---------- PROVIDED RECORDS
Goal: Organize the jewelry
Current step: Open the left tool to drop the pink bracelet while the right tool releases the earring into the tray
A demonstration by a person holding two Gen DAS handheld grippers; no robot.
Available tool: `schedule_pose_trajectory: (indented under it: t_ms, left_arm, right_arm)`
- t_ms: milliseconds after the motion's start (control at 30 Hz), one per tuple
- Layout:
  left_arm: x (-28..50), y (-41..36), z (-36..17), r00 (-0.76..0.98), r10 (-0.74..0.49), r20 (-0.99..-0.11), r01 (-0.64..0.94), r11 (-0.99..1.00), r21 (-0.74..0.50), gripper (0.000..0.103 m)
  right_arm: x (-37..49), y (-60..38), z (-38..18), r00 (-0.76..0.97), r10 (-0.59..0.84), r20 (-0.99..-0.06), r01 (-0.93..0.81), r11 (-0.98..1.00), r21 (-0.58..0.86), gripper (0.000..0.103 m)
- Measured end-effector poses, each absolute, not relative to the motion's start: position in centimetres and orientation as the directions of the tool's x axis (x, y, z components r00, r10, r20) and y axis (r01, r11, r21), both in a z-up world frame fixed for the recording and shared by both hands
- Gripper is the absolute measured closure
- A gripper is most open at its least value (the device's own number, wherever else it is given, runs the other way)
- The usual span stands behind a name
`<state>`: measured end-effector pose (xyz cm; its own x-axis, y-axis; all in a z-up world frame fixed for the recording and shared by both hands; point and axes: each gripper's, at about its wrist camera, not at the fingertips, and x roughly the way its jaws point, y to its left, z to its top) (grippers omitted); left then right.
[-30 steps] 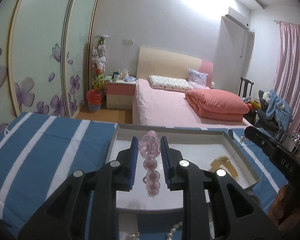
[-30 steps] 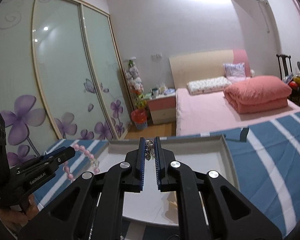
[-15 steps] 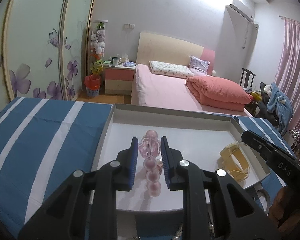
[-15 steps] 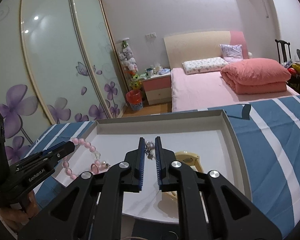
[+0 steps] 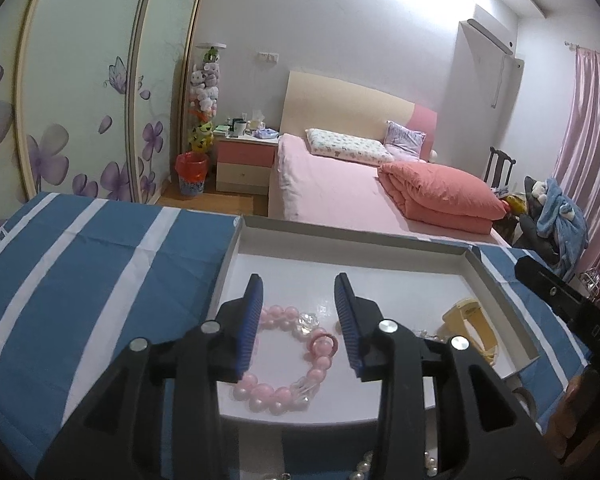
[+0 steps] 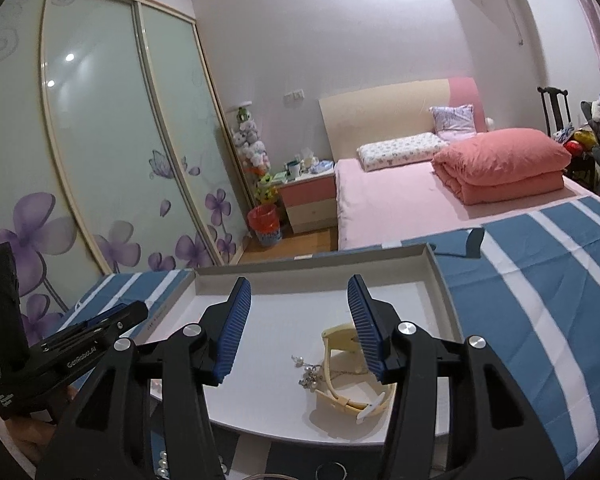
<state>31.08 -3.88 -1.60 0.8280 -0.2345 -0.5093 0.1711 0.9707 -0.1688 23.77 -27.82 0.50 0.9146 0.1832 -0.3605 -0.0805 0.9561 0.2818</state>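
Currently, the step in hand is release: both pieces of jewelry lie in the white tray, and neither gripper presses on anything.

Left wrist view: the left gripper (image 5: 298, 312) has its jaws apart and opening. The pink bead bracelet (image 5: 286, 360) lies flat on the floor of the tray (image 5: 352, 240), below and between the blue pads (image 5: 250, 320), which stand clear of it. From the gripper centre the bracelet sits at about 6 o'clock. The cream watch (image 5: 470, 326) lies at 3 o'clock, near the tray's right wall.

Right wrist view: the right gripper (image 6: 298, 320) also has its jaws apart and opening, with nothing between them. A small silver charm chain (image 6: 310, 376) lies on the tray floor at about 5 o'clock, touching the cream watch strap; the right pad partly hides the watch.

Next move, as a judgement: withdraw both grippers upward and back, clear of the tray walls, then fetch the pearl strand (image 5: 366, 464) seen on the striped surface (image 5: 80, 260) at 6 o'clock.
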Motion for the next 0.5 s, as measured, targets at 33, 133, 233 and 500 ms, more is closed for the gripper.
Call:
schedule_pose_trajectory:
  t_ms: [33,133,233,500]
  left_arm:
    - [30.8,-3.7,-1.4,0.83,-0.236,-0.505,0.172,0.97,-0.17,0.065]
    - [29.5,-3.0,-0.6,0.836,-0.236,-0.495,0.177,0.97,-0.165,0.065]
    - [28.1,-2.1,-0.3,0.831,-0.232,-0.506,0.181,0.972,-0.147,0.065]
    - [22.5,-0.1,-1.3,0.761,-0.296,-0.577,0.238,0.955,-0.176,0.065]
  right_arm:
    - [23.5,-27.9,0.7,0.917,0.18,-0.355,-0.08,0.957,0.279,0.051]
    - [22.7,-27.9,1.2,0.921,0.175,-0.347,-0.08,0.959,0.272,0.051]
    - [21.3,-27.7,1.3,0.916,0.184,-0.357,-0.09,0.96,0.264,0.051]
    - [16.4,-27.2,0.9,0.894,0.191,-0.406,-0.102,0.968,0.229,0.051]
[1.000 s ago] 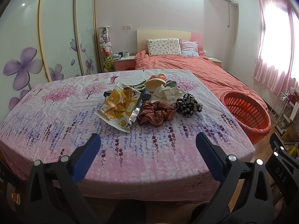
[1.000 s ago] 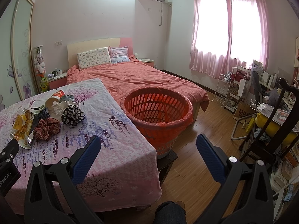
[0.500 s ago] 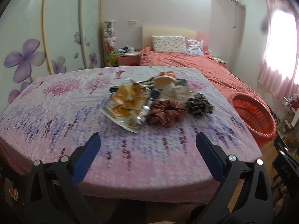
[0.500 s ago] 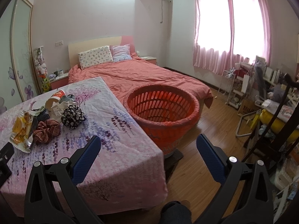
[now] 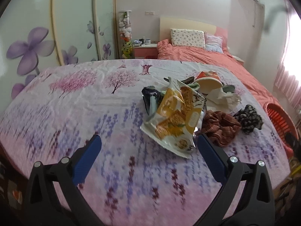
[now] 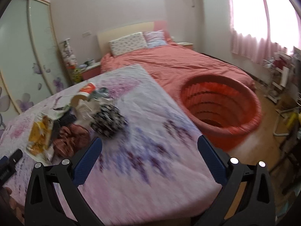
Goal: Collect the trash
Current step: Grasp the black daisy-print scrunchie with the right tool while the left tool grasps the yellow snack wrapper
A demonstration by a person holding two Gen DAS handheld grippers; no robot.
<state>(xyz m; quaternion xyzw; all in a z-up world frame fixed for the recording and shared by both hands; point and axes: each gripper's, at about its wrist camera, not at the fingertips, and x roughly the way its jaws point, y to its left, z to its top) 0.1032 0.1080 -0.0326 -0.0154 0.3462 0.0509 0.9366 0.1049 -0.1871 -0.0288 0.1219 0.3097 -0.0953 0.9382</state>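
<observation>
A pile of trash and cloth lies on the flower-print table (image 5: 75, 101). A yellow snack bag (image 5: 175, 118) is nearest, with a red paper cup (image 5: 208, 81), crumpled white paper (image 5: 222, 98) and a dark wrapper (image 5: 150, 98) behind it. A rust scrunchie (image 5: 220, 126) and a black-and-white scrunchie (image 5: 248, 118) lie to the right. My left gripper (image 5: 148, 148) hangs open just short of the snack bag, its right fingertip close to the bag's edge. My right gripper (image 6: 148, 148) is open over the table's near right part, with the pile (image 6: 79, 116) to its left. The red basket (image 6: 222, 111) stands right of the table.
A bed with a salmon cover (image 6: 180, 64) lies behind the table and basket. A flower-painted wardrobe (image 5: 47, 37) lines the left wall. A nightstand (image 5: 144, 49) holds small items. Chairs and shelves (image 6: 282, 86) crowd the right wall under pink curtains.
Both grippers have moved forward and lower toward the table. The left one has closed in on the snack bag. The right one has swung left, so the table fills more of its view.
</observation>
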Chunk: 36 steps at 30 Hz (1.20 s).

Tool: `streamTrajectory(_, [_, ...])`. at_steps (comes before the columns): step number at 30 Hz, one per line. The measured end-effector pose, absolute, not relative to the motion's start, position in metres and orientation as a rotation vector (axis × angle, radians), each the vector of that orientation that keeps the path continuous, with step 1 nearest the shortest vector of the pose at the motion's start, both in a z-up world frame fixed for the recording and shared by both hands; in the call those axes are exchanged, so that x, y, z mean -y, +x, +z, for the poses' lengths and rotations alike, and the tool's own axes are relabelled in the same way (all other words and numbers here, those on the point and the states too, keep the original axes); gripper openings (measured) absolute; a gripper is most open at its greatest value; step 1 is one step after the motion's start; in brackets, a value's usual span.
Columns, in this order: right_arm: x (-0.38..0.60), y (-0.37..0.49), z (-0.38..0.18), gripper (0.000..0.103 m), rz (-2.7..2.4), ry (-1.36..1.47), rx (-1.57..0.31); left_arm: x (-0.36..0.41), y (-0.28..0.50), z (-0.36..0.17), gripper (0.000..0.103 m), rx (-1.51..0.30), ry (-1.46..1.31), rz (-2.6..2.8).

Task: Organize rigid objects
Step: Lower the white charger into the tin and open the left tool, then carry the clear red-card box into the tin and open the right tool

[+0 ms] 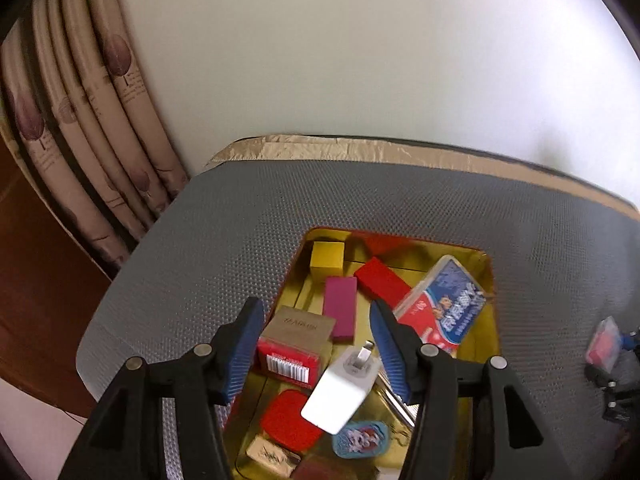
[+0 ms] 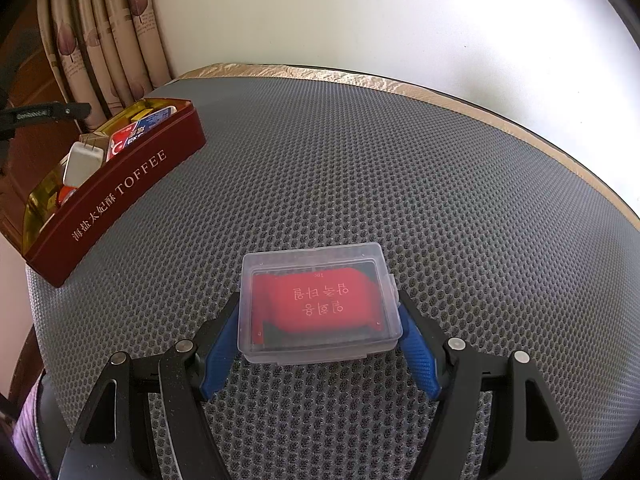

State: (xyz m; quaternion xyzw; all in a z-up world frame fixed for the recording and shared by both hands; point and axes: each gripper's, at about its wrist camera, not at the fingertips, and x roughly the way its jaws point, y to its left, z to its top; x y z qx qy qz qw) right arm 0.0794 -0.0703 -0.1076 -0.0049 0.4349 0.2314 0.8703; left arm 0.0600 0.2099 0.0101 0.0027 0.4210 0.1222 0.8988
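My left gripper [image 1: 318,312] is open above the red toffee tin [image 1: 490,276], whose gold inside holds several things. A white plug charger [image 1: 340,392] lies tilted in the tin just below the fingers, free of them. Around it are a yellow block [image 1: 327,260], a red block [image 1: 382,280], a magenta block [image 1: 340,308], a card pack [image 1: 444,312] and a small red box [image 1: 290,362]. My right gripper [image 2: 318,312] has its blue fingers against both sides of a clear plastic case [image 2: 320,306] with a red insert, resting on the grey mat [image 2: 400,180].
The tin [image 2: 120,184] stands at the mat's left in the right wrist view, with the left gripper's arm [image 2: 44,114] over it. The clear case and right gripper show at far right in the left wrist view [image 1: 604,344]. Curtains [image 1: 80,128] hang at the left, a white wall behind.
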Motion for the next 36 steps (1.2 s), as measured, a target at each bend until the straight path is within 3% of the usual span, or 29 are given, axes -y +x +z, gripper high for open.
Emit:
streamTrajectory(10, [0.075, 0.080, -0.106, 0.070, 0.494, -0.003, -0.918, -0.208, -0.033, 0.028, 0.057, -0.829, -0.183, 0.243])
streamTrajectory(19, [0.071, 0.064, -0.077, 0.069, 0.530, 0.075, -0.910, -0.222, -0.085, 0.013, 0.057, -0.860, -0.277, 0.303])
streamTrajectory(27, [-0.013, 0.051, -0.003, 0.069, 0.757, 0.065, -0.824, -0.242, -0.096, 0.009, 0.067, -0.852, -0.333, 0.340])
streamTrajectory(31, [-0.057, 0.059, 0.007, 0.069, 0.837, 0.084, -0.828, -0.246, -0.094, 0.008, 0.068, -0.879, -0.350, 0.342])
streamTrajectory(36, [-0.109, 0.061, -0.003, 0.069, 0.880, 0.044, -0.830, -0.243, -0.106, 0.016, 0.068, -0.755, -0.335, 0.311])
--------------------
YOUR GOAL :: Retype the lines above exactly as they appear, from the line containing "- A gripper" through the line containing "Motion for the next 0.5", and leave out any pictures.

RESULT BELOW ::
- A gripper is most open at its least value (the device's own number, wherever else it is given, runs the other way)
- The usual span stands behind a name
`<state>`: measured end-effector pose (xyz cm; its own x-axis, y-axis; all in a z-up world frame fixed for the recording and shared by both hands; point and axes: each gripper's, at about its wrist camera, not at the fingertips, and x roughly the way its jaws point, y to its left, z to its top) (grippers omitted); left then right.
[-30 steps] 
[-30 steps] 
[-15 steps] 
[-15 steps] 
[+0 steps] 
[+0 steps] 
<state>31.08 -3.88 -1.60 0.8280 -0.2345 -0.5093 0.1711 0.9707 -0.1688 23.77 -27.82 0.50 0.9146 0.1832 -0.3605 -0.0805 0.9561 0.2818</state>
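Currently, the step in hand is release: both pieces of jewelry lie in the white tray, and neither gripper presses on anything.

Left wrist view: the left gripper (image 5: 298, 312) has its jaws apart and opening. The pink bead bracelet (image 5: 286, 360) lies flat on the floor of the tray (image 5: 352, 240), below and between the blue pads (image 5: 250, 320), which stand clear of it. From the gripper centre the bracelet sits at about 6 o'clock. The cream watch (image 5: 470, 326) lies at 3 o'clock, near the tray's right wall.

Right wrist view: the right gripper (image 6: 298, 320) also has its jaws apart and opening, with nothing between them. A small silver charm chain (image 6: 310, 376) lies on the tray floor at about 5 o'clock, touching the cream watch strap; the right pad partly hides the watch.

Next move, as a judgement: withdraw both grippers upward and back, clear of the tray walls, then fetch the pearl strand (image 5: 366, 464) seen on the striped surface (image 5: 80, 260) at 6 o'clock.
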Motion for the next 0.5 s, as measured, targets at 33, 133, 233 and 500 ms, more is closed for the gripper.

There is no more to the output.